Come già osservato, la corte d’appello ha ritenuto l’intervenuta prescrizione del diritto all’accettazione dell’eredità da parte degli opponenti. Coerentemente con l’orientamento della Cassazione, i giudici di merito hanno ritenuto che non esistono due distinti ed autonomi diritti di accettazione dell’eredità, derivanti l’uno dalla delazione testamentaria e l’altro dalla delazione legittima, ma, quale che sia il titolo della chiamata, un unico diritto di accettazione, che, se non viene fatto valere, si prescrive nel termine di dieci anni dal giorno dell’apertura della successione (Sez. 2, Sentenza n. 264 del 08/01/2013, Rv. 624596). Conseguentemente, è stato rilevato che, alla data di pubblicazione dei testamenti di A. e M.D. (avvenuta il (OMISSIS)), il diritto degli opponenti – istituiti eredi universali – di accettare le due eredità era già abbondantemente prescritto, essendosi aperte la successione di M.A. il (OMISSIS) e quella di M.D. il (OMISSIS). Ne deriva che Co. e M.T. non sono titolari di un diritto opponibile ai creditori procedenti. Più in generale, i predetti sono carenti di interesse ad agire poichè, non avendo titolo per conseguire la proprietà degli immobili pignorati, non trarrebbero – neppure in astratto alcun vantaggio dall’eventuale accoglimento dell’opposizione.

Tali conclusioni non vengono scalfite da alcuno dei motivi prospettati dai ricorrenti. Gli stessi, infatti, omettono di considerare che una volta prescritta la possibilità di accettare, da parte loro, la chiamata testamentaria – i beni pignorati si sono devoluti in favore dei debitori esecutati secondo le regole della successione legittima, nè risulta che questi ultimi abbiano rinunciato all’eredità.

In tale contesto è chiaramente inconducente tanto il riferimento alla necessità di una formale accettazione da parte degli esecutati, quanto il problema della priorità delle trascrizioni. La trascrizione, infatti, non ha efficacia costitutiva, ma serve a regolare il conflitto fra più acquirenti (per atti inter vivos o mortis causa) dei medesimi beni immobili.

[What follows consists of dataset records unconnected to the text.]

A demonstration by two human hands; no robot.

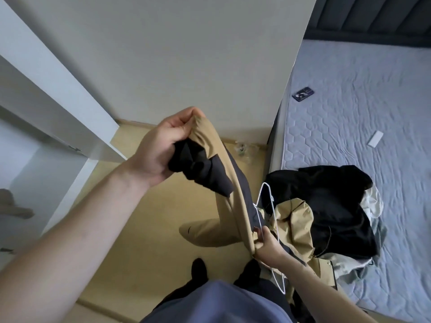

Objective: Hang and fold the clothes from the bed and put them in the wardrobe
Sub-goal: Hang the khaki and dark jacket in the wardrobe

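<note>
I am gripping the tan jacket (231,183) with both hands: my left hand (161,145) is clutching its upper edge, my right hand (265,241) is pinching fabric and the white hanger (268,206). It is not yet hung; beyond my right hand, the clothes pile (331,206) is waiting on the bed (373,101).

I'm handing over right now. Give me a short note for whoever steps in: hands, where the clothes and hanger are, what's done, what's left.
Left hand: raised, grips one end of the tan jacket with dark lining.
Right hand: grips the jacket's lower end together with the white wire hanger.
Pile of clothes, black and pale, lies on the bed corner.
Wardrobe stands to the left.
Done: jacket picked up, hanger in hand.
Left: get the jacket on the hanger, hang it in the wardrobe, then deal with the pile.
</note>
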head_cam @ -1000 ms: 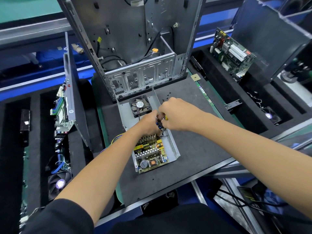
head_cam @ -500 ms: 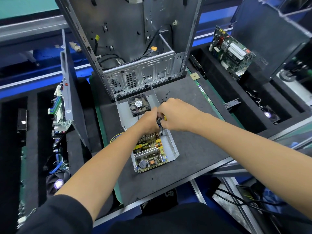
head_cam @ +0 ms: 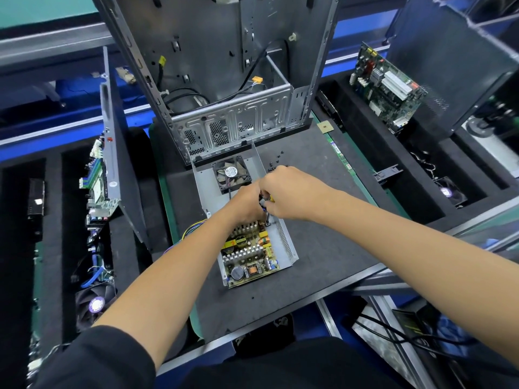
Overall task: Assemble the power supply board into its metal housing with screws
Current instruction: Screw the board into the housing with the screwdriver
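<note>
Grey steel computer case [head_cam: 224,66] stands open behind the metal housing [head_cam: 286,248], and loose black screws [head_cam: 276,161] lie beside. The housing, with the power supply board [head_cam: 247,254] inside, lies on a dark foam mat [head_cam: 323,262], its long axis running away from the person. The right hand [head_cam: 286,192] grips a screwdriver [head_cam: 266,209] over the board; the left hand [head_cam: 247,204] is curled beside it, its grip hidden.

An electronics assembly workshop: open computer case [head_cam: 224,80], circuit boards [head_cam: 387,85] in foam trays [head_cam: 421,175].
</note>
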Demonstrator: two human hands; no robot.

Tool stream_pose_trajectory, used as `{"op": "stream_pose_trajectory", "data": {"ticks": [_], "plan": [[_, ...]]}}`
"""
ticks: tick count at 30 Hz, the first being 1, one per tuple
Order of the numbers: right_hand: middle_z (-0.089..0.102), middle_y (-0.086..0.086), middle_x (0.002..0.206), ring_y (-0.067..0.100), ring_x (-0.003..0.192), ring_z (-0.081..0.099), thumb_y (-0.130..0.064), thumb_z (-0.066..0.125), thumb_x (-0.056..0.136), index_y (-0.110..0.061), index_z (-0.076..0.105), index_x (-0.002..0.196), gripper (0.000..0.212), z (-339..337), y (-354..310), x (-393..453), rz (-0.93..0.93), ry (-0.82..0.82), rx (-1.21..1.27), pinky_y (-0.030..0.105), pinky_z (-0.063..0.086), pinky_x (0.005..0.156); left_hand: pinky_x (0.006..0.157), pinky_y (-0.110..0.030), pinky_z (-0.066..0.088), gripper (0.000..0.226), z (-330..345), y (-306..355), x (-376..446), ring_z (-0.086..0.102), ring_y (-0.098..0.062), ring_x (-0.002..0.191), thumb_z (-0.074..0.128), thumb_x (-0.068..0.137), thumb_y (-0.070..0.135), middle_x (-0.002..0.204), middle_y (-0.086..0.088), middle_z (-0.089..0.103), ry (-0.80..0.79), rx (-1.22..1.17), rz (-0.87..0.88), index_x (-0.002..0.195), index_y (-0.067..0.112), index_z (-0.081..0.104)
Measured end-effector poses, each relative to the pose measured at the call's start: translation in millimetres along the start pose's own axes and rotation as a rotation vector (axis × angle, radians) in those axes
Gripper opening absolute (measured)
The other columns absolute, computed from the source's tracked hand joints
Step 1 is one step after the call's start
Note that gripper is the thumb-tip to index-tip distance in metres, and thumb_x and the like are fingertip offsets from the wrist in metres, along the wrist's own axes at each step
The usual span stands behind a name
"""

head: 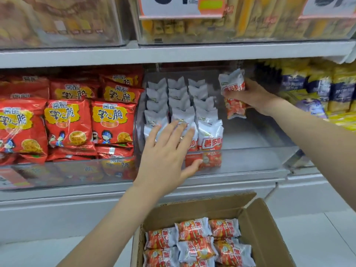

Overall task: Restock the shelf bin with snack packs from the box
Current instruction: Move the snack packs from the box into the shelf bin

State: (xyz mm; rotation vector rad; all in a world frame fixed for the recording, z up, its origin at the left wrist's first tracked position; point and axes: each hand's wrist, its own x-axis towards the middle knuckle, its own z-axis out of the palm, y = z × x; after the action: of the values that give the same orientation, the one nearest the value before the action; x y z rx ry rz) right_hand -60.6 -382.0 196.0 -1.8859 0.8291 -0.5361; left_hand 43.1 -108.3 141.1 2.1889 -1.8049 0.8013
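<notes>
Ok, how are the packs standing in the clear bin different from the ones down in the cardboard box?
The packs in the clear bin stand upright in three rows front to back; the packs in the cardboard box lie flat, faces up. The left hand presses the bin's front packs; nothing touches the boxed ones. Both are the same white and red-orange snack.

grey metal shelves (173,53) are running across the view, a pale tiled floor (317,237) is showing below, and even light is falling throughout.
</notes>
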Motion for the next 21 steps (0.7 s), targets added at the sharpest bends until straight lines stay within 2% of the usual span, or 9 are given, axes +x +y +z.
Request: {"op": "stream_pose_trajectory", "data": {"ticks": [3,5,8,10,11,13,16,19,21], "plan": [[0.066,-0.005,0.112,0.012,0.100,0.065,-0.040,0.075,0.073,-0.026,0.048,0.128,0.063,12.4,14.8,24.0,-0.004,-0.078,0.071,0.036,0.052,0.093,0.104,-0.047,0.037,0.062,3.7,-1.1,-1.2,0.050,-0.026,0.125,0.044,0.085,0.057,0.128,-0.008,0.060,0.038,-0.004,0.003,0.127,0.013,0.058],[0.063,-0.005,0.119,0.012,0.105,0.064,-0.036,0.076,0.074,-0.028,0.041,0.134,0.070,19.2,22.1,33.7,-0.038,-0.129,0.076,0.038,0.052,0.093,0.102,-0.046,0.038,0.062,5.7,-1.6,-0.3,0.052,-0.025,0.123,0.046,0.085,0.057,0.127,-0.008,0.061,0.061,0.007,0.005,0.126,0.013,0.059],[0.052,-0.007,0.129,0.013,0.113,0.057,-0.019,0.075,0.080,-0.032,0.014,0.145,0.090,22.6,31.0,39.0,-0.083,-0.142,0.046,0.035,0.054,0.090,0.099,-0.045,0.039,0.061,8.0,-1.5,0.8,0.055,-0.026,0.120,0.048,0.084,0.056,0.125,-0.007,0.062,0.093,0.009,0.007,0.124,0.013,0.062],[0.042,-0.006,0.139,0.014,0.121,0.052,-0.020,0.078,0.077,-0.037,-0.008,0.148,0.112,24.6,38.1,39.5,-0.052,-0.104,0.057,0.036,0.051,0.095,0.098,-0.044,0.040,0.060,7.8,-0.7,1.1,0.056,-0.026,0.119,0.049,0.084,0.056,0.124,-0.008,0.063,0.092,0.019,0.005,0.123,0.012,0.062],[0.039,-0.004,0.143,0.015,0.124,0.049,-0.024,0.080,0.074,-0.035,-0.012,0.147,0.118,26.2,40.4,39.0,-0.032,-0.080,0.043,0.037,0.047,0.100,0.098,-0.044,0.040,0.060,7.4,-0.3,1.3,0.056,-0.026,0.119,0.048,0.084,0.056,0.124,-0.008,0.063,0.089,0.022,0.005,0.123,0.012,0.063],[0.039,-0.005,0.145,0.012,0.127,0.046,-0.033,0.083,0.068,-0.027,-0.004,0.148,0.119,27.2,42.4,36.8,0.000,-0.048,0.007,0.033,0.043,0.104,0.098,-0.043,0.039,0.061,6.6,-0.2,1.3,0.056,-0.026,0.119,0.048,0.084,0.056,0.124,-0.008,0.063,0.083,0.023,0.007,0.123,0.012,0.062],[0.041,-0.014,0.139,0.004,0.123,0.046,-0.036,0.082,0.069,-0.026,0.024,0.140,0.092,24.6,43.8,33.4,-0.003,-0.097,-0.004,0.017,0.043,0.094,0.097,-0.043,0.039,0.061,4.9,-0.2,1.1,0.057,-0.027,0.118,0.046,0.085,0.056,0.124,-0.008,0.063,0.071,0.026,0.006,0.123,0.011,0.062],[0.048,-0.008,0.140,0.011,0.126,0.049,-0.049,0.086,0.055,-0.027,0.029,0.142,0.107,23.1,47.0,29.4,0.030,-0.185,-0.104,0.031,0.040,0.107,0.097,-0.043,0.039,0.061,4.3,0.3,0.7,0.057,-0.027,0.119,0.045,0.086,0.057,0.125,-0.008,0.062,0.069,0.023,0.005,0.124,0.012,0.062],[0.050,-0.007,0.140,0.012,0.126,0.050,-0.051,0.087,0.050,-0.031,0.035,0.137,0.103,25.7,46.6,27.7,0.012,-0.217,-0.119,0.039,0.038,0.110,0.097,-0.043,0.039,0.061,4.1,0.4,0.7,0.057,-0.027,0.119,0.046,0.086,0.056,0.125,-0.008,0.062,0.070,0.020,0.003,0.123,0.012,0.062]]}}
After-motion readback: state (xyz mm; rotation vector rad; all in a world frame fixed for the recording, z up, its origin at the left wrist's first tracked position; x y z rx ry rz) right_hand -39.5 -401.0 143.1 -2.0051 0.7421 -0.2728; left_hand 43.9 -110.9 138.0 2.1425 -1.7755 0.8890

Nel caso di specie, come s’è detto, gli opponenti non hanno diritto a succedere nella proprietà dei beni pignorati, sicchè è irrilevante la questione della pretesa anteriorità della trascrizione della tardiva (e quindi inefficace) accettazione dell’eredità da parte loro. La trascrizione dell’accettazione dell’eredità non sana la circostanza che la stessa è tardiva e quindi inefficace.

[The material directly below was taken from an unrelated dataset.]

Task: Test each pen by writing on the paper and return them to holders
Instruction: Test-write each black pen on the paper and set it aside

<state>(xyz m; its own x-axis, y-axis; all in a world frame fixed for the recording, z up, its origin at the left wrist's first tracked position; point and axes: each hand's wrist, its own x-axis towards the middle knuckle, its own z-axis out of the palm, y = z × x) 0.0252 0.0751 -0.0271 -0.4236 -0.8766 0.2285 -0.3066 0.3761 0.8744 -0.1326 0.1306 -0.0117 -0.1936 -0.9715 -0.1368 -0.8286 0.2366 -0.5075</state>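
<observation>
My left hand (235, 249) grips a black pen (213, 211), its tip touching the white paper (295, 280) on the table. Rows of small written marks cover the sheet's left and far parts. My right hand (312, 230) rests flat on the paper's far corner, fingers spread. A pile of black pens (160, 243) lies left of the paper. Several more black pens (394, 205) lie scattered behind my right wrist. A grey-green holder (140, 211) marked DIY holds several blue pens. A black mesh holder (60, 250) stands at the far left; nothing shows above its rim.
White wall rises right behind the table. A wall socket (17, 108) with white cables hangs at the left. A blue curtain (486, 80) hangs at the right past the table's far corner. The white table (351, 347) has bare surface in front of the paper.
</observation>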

Inoltre, il ricorso non risponde neppure ai requisiti di specificità richiesti dall’art. 366 c.p.c., n. 6, poichè nessuna delle circostanze dedotte risulta documentata. In particolare, non sono stati prodotti nè i testamenti olografi, nè le note di trascrizione del pignoramento e delle dichiarazioni di accettazioni dell’eredità, sicchè il ricorso non risponde al requisito dell’autosufficienza.

In conclusione, il ricorso deve essere rigettato.

Le spese del giudizio seguono la soccombenza e vengono liquidate come da dispositivo.

Sussistono i presupposti per l’applicazione del D.P.R. 30 maggio 2002, n. 115, art. 13, comma 1 – quater, inserito dalla L. 24 dicembre 2012, n. 228, art. 1, comma 17, sicchè va disposto il versamento, da parte dell’impugnante soccombente, dell’ulteriore importo a titolo di contributo unificato pari a quello dovuto per l’impugnazione da lui proposta, senza spazio per valutazioni discrezionali (Sez. 3, Sentenza n. 5955 del 14/03/2014, Rv. 630550).

PQM

 

rigetta il ricorso e condanna i ricorrenti in solido al pagamento, in favore della Curatela del fallimento M.G., delle spese del giudizio di legittimità, che liquida in Euro 6.000,00 per compensi, oltre alle spese forfettarie nella misura del 15%, agli esborsi liquidati in Euro 200,00 ed agli accessori di legge.

Ai sensi del D.P.R. n. 115 del 2002, art. 13 comma 1-quater, inserito dalla L. n. 228 del 2012, art. 1, comma 17, dà atto della sussistenza dei presupposti per il versamento, parte del ricorrenti in solido, dell’ulteriore importo a titolo di contributo unificato pari a quello dovuto per il ricorso, a norma dello stesso art. 13, comma 1 – bis.

Così deciso in Roma, il 26 maggio 2017.